* Source data
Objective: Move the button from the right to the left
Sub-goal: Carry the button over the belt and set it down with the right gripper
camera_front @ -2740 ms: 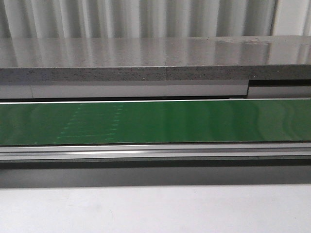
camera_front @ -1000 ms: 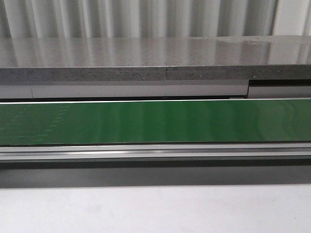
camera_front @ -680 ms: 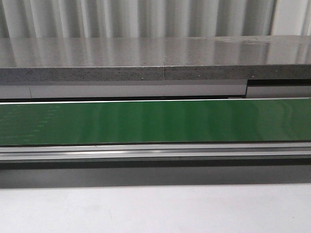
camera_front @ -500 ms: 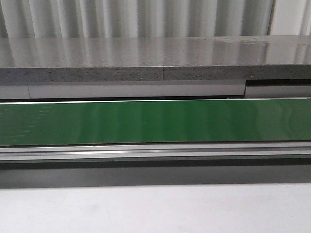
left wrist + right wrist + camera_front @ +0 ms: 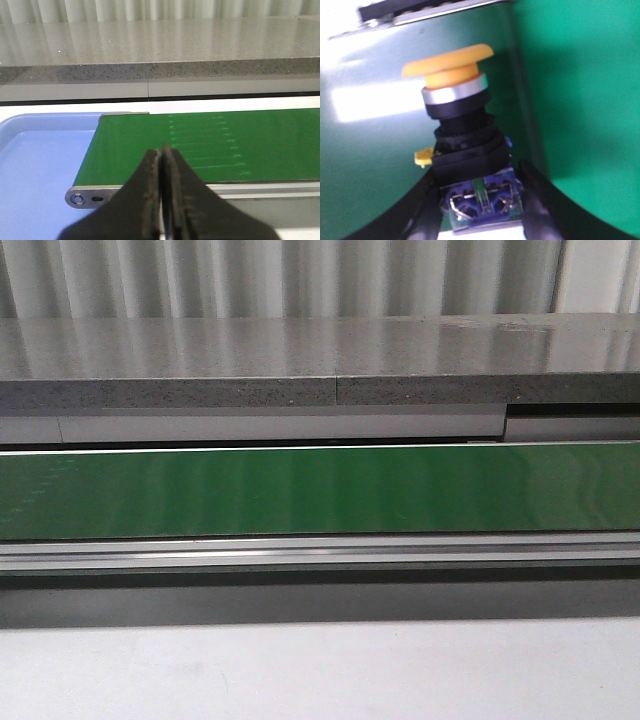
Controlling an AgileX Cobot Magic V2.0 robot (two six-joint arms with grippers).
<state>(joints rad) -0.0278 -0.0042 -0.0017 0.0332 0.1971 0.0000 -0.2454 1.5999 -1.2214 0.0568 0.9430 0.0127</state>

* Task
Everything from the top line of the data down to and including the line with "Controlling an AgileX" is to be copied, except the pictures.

* Answer to this exercise
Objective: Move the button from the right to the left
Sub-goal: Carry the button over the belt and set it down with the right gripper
camera_front @ -2740 ms: 
camera_front @ -1000 ms: 
camera_front @ -680 ms: 
camera_front @ -500 ms: 
left wrist + right wrist + camera_front @ +0 ms: 
Controlling an AgileX Cobot Magic V2.0 robot (two six-joint arms with grippers).

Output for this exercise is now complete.